■ YOUR OBJECTIVE: Only the pictures are dropped; the lines of the material that follow are returned exactly.

■ THE DATA:

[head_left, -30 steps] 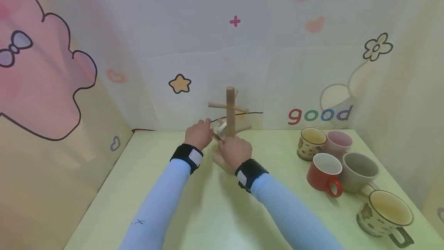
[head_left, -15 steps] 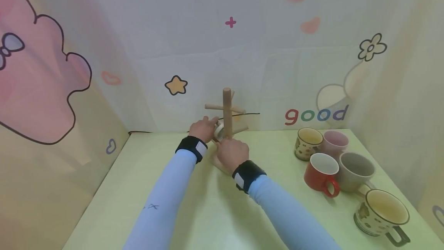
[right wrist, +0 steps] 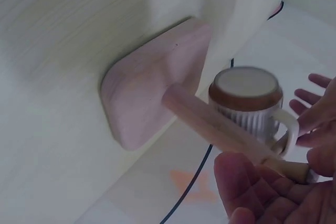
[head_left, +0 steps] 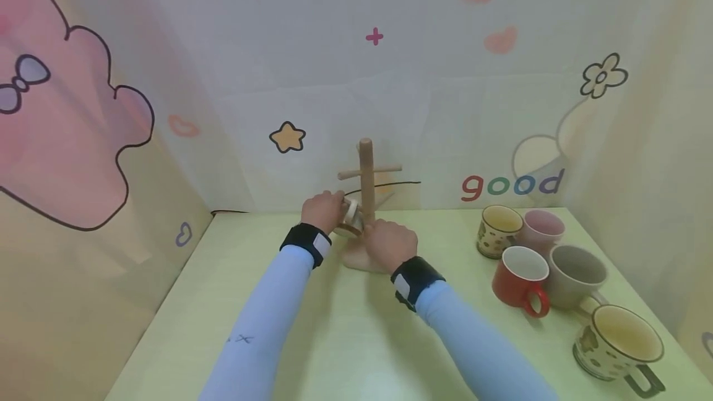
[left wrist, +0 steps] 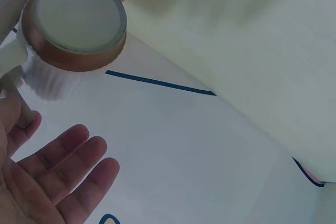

■ PROBLEM SOLUTION:
[head_left, -30 steps] 
[head_left, -15 steps] 
[right wrist, +0 steps] 
[head_left, +0 steps] 
[left wrist, +0 steps] 

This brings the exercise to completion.